[Qwen3-next] radix cache v2 for qwen3-next #14792

hanming-lu · 2025-12-10T06:27:49Z

Motivation

Currently, qwen3-next doesn't support overlap scheduler or branching point caching

Modifications

Support overlap scheduler for qwen3-next
Support branching point caching for qwen3-next
tested for (ps = 1, ps > 1) x (non-spec dec, sd topk1, sd topk>1). All work except for ps > 1 + sd topk > 1, which is not supported on main yet
enable 1) and 2) by --enable-mamba-radix-cache-v2
Better memory allocation for ssm spec dec - instead of coupling spec dec intermediate state size with total ssm states, couple it with max running requests.

Accuracy Tests

Added mamba radix cache KL tests for prefill and decode
cover both --enable-mamba-radix-cache-v2 on and off

Benchmarking and Profiling

Checklist

Format your code according to the Format code with pre-commit.
Add unit tests according to the Run and add unit tests.
Update documentation according to Write documentations.
Provide accuracy and speed benchmark results according to Test the accuracy and Benchmark the speed.
Follow the SGLang code style guidance.
Work with maintainers to merge your PR. See the PR Merge Process

gemini-code-assist · 2025-12-10T06:27:52Z

Warning

You have reached your daily quota limit. Please wait up to 24 hours and I will start processing your requests again!

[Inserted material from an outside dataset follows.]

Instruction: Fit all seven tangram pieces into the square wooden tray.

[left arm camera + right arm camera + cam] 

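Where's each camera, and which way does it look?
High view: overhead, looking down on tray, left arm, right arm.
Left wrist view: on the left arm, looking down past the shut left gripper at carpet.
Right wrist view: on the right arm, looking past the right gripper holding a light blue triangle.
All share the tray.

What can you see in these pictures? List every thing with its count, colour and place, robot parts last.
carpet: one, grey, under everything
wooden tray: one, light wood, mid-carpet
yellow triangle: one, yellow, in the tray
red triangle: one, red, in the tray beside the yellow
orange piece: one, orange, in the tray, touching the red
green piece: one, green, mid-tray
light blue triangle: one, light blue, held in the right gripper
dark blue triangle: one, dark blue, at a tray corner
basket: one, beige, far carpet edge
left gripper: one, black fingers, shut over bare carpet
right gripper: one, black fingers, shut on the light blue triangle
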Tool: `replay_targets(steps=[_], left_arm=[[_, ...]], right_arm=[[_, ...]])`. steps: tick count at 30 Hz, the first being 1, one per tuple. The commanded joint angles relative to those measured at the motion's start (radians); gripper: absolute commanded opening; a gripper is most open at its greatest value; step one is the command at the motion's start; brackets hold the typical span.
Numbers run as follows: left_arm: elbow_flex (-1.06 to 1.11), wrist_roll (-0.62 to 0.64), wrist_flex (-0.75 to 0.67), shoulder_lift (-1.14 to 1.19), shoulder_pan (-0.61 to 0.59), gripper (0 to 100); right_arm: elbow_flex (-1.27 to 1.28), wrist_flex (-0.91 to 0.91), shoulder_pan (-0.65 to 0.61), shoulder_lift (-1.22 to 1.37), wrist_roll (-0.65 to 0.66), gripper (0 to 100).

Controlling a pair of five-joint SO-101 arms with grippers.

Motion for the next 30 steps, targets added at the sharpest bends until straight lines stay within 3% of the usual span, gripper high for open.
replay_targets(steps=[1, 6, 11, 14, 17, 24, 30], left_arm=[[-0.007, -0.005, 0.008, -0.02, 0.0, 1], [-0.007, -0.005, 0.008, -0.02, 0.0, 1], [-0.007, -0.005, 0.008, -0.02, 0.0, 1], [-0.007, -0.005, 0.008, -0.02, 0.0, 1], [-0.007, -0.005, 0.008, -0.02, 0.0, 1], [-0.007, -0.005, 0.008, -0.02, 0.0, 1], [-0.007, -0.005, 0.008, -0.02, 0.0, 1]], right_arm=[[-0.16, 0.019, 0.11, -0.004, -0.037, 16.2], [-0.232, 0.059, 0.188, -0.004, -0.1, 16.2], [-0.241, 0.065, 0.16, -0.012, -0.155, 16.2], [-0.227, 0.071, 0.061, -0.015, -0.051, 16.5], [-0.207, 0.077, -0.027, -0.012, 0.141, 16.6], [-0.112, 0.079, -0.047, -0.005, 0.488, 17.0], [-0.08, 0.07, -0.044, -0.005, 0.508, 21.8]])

python/sglang/srt/managers/scheduler_output_processor_mixin.py

hanming-lu · 2025-12-11T01:30:40Z

/tag-and-rerun-ci

yizhang2077 · 2025-12-10T14:40:13Z

python/sglang/srt/managers/schedule_batch.py

+                mask = (req.extend_input_len // FLA_CHUNK_SIZE) * FLA_CHUNK_SIZE > 0
+                mamba_track_mask_cpu.append(mask)
+                mamba_track_indices_cpu.append(
+                    req.mamba_ping_pong_track_buffer[req.mamba_next_track_idx].item()


it will cause device/host sync here?

will it break overlap schedule?

Checked the profile, before it, some functions also triggers sync such as alloc_for_extend(). This new one (the one with arrow) is pretty small compared to existing ones, so no impact.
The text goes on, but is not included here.